> _DATA PROVIDED_:
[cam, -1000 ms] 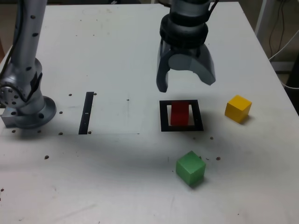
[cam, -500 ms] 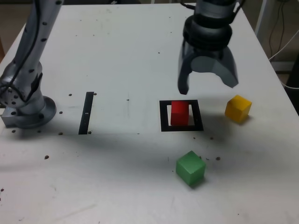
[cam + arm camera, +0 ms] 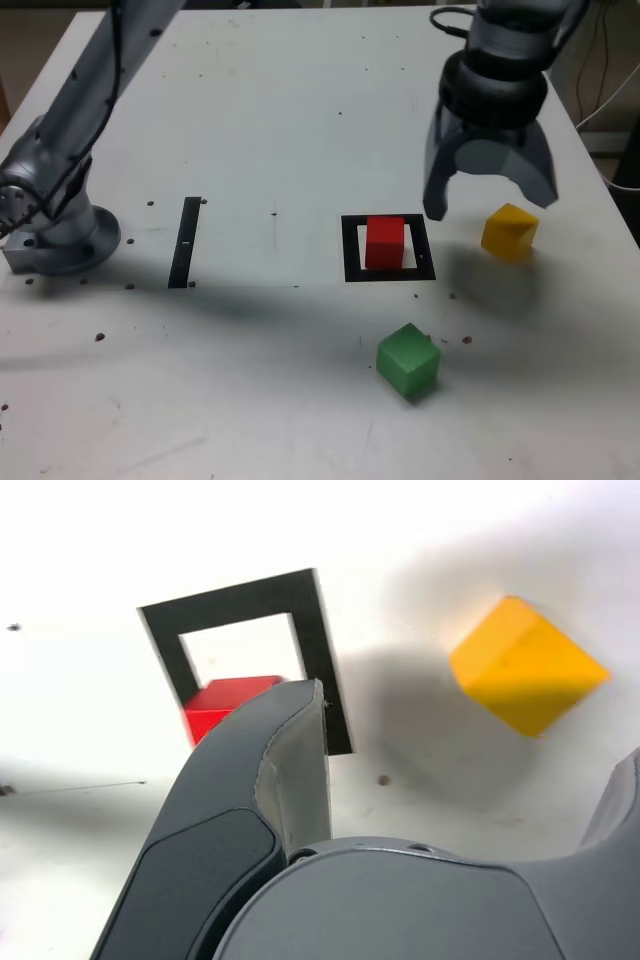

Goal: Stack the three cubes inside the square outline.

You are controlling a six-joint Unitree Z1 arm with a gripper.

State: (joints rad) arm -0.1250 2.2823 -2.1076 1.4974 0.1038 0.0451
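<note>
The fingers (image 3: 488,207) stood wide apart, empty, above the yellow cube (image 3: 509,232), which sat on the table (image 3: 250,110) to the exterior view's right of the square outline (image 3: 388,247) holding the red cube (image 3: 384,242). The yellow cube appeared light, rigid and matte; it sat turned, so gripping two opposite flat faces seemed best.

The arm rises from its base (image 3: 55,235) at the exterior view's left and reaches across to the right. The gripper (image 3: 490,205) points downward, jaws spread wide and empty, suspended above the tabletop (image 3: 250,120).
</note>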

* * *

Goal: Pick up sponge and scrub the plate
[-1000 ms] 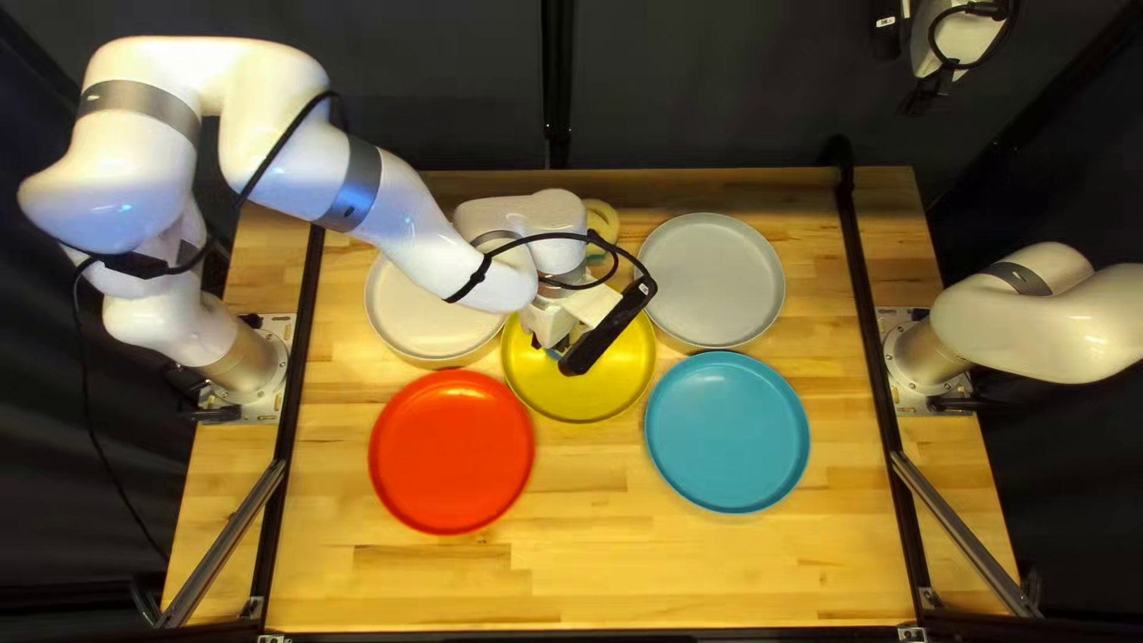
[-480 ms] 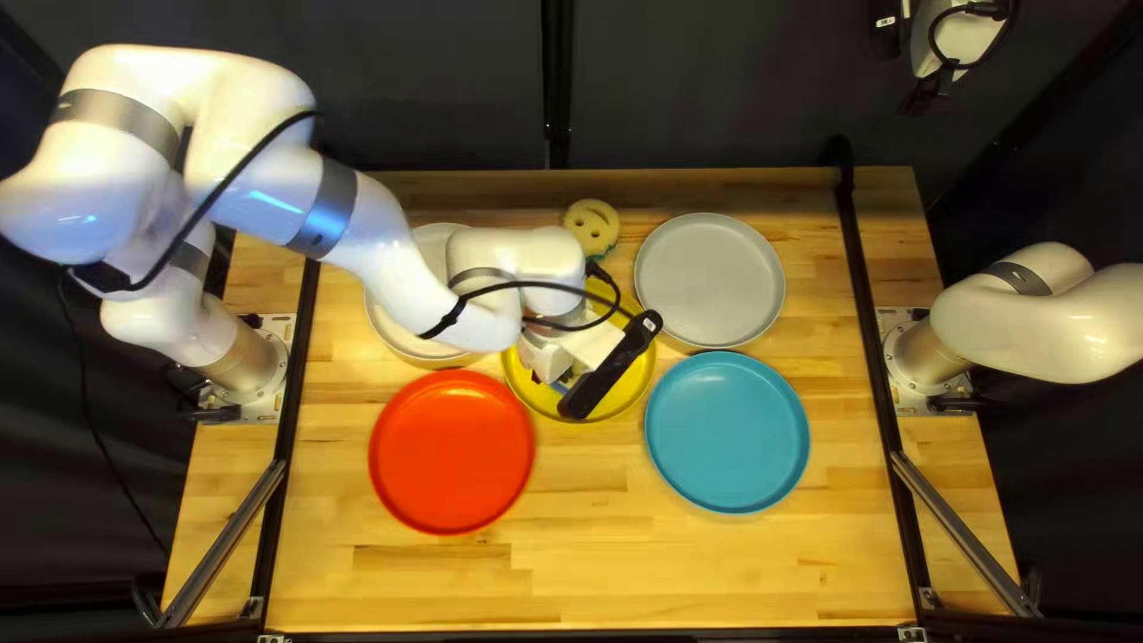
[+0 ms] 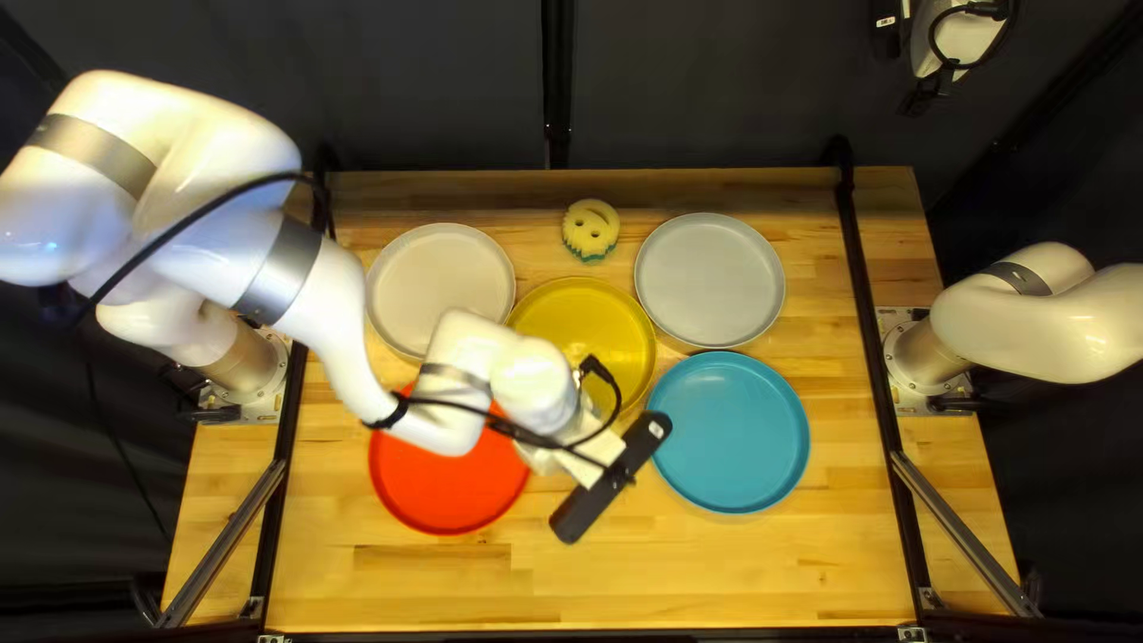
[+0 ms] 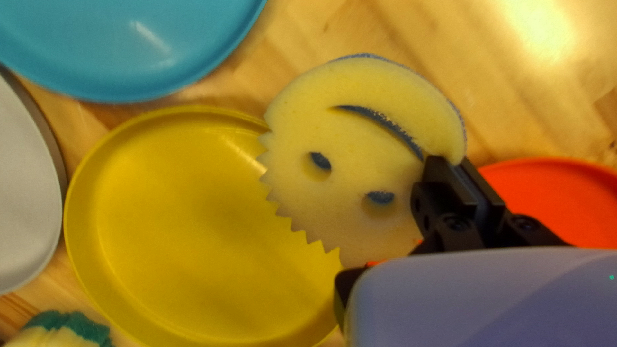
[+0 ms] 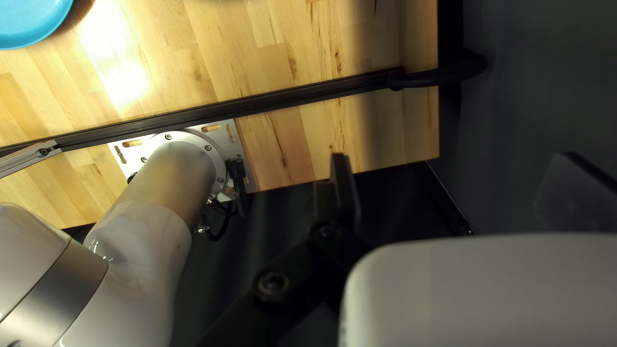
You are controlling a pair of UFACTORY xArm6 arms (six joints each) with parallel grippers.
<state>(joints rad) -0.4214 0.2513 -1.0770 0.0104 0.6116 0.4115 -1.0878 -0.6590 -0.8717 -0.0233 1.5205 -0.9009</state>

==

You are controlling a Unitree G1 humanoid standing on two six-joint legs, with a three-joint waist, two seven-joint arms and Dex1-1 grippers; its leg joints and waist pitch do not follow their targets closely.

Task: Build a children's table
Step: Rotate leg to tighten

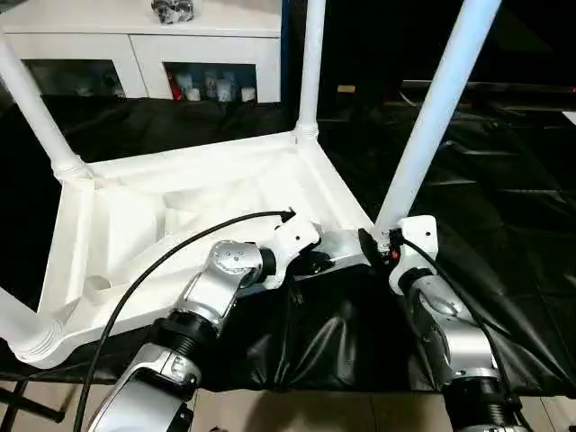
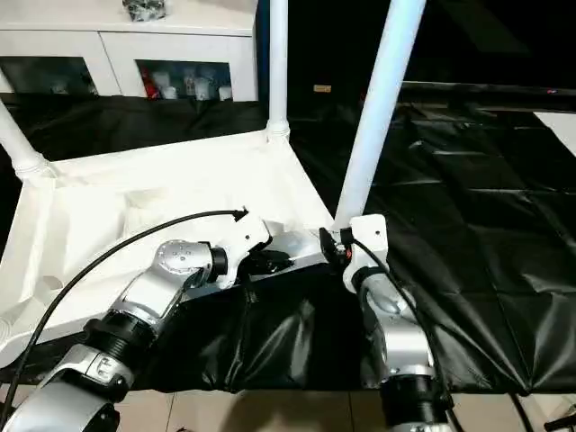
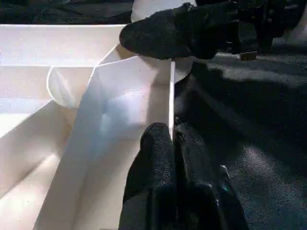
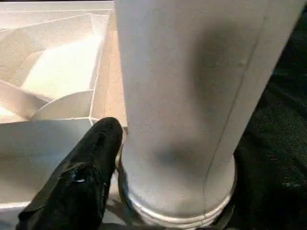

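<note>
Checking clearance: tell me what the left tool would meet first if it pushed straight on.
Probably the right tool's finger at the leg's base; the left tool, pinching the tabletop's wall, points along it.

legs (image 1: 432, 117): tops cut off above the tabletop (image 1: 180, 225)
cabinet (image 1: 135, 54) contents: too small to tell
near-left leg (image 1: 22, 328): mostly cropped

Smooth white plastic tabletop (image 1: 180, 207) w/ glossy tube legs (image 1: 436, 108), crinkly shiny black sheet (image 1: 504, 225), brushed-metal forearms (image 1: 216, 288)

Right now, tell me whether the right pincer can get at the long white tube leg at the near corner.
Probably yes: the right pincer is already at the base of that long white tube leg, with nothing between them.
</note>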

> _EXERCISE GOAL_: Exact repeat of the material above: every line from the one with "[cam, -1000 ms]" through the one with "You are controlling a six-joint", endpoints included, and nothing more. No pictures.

> _ANSWER BELOW_:
[cam, -1000 ms] 
[cam, -500 ms] 
[cam + arm camera, +0 ms] 

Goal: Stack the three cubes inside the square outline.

You are controlling a six-joint Unitree Z1 arm with a gripper.

The exercise has no further content.